Morning Money Memo…
Any doubts investors had about Tesla Motors appear to be in the rear view mirror. Company shares ended yesterday at nearly $197, a new high. Tesla staged a comeback since last autumn when a series of car fires sent its share price down sharply. CEO Leon Musk argued fires were far less likely to happen in Teslas than in conventional gas powered autos. Tesla is still a relatively small player in the auto industry with fewer than 7,000 vehicle sales last quarter. But the company's book value of more than $22 billion reflects a very positive view Wall Street has about the its potential.
Stock market investors will be listening very closely to remarks by the new Chair of the Federal Reserve Janet Yellen. She will make her first Capitol Hill appearance today before a House panel. Yellen will deliver the Fed's twice-annual report to Congress. She will face questions about the economy, the job market and the Fed's stimulus policy.
Kraft is removing artificial preservatives from its most popular Singles cheese product. The change is seen as the latest sign that companies are tweaking recipes as food labels come under greater scrutiny. The change affects Kraft's full fat American and white American Singles brand. Sorbic acid is being replaced by natamycin, which Kraft says is a "natural mold inhibitor."
General Motors says new CEO Mary Barra will get a pay package worth $14.4 million for 2014. In recent years the average pay of top executives has been soaring.

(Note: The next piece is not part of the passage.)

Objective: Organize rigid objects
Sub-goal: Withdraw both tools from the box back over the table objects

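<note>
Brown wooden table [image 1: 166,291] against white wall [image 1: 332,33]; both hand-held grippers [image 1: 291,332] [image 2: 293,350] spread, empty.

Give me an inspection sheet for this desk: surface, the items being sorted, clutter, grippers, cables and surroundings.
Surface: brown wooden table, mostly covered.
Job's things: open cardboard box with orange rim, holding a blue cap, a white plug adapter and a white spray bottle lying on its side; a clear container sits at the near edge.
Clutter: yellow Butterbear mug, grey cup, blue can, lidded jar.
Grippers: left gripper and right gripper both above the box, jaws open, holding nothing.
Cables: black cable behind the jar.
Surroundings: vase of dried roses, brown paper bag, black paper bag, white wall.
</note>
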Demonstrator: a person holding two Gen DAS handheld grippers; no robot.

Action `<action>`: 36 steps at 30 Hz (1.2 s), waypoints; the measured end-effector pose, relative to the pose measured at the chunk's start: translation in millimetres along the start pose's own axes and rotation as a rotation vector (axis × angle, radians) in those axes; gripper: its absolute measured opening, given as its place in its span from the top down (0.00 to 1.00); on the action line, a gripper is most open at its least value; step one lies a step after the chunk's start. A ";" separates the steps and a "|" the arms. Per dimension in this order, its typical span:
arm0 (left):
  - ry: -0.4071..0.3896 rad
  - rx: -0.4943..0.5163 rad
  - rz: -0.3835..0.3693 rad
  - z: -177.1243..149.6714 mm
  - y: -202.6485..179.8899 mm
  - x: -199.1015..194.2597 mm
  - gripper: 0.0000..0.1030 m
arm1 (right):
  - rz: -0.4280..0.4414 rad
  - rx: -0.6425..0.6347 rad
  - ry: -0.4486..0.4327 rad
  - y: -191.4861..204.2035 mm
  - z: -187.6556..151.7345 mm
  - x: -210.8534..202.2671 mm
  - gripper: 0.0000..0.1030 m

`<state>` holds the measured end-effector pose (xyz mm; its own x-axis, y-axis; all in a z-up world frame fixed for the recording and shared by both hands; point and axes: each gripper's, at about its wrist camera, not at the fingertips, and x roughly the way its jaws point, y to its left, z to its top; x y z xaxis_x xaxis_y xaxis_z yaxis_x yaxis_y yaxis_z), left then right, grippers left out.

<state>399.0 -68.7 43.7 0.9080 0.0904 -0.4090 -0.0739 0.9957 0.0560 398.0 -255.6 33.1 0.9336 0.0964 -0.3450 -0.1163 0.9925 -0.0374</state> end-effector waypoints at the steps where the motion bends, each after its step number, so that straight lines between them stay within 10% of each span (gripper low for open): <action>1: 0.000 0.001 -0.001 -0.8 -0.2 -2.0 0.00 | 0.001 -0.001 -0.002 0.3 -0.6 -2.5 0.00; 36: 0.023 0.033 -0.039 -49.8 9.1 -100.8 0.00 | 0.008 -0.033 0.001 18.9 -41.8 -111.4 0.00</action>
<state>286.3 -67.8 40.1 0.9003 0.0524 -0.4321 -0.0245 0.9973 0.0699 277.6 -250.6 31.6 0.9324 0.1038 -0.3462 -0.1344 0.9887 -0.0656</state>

A multi-agency government task force looking into cyber attacks against retailers says it has not come across evidence suggesting the attacks are a coordinated campaign to adversely affect the U.S. economy. In a two-page report, the National Cyber Investigative Joint Task Force says the global implications of the retail attacks and the economic impact to private business and individual citizens cannot be overstated.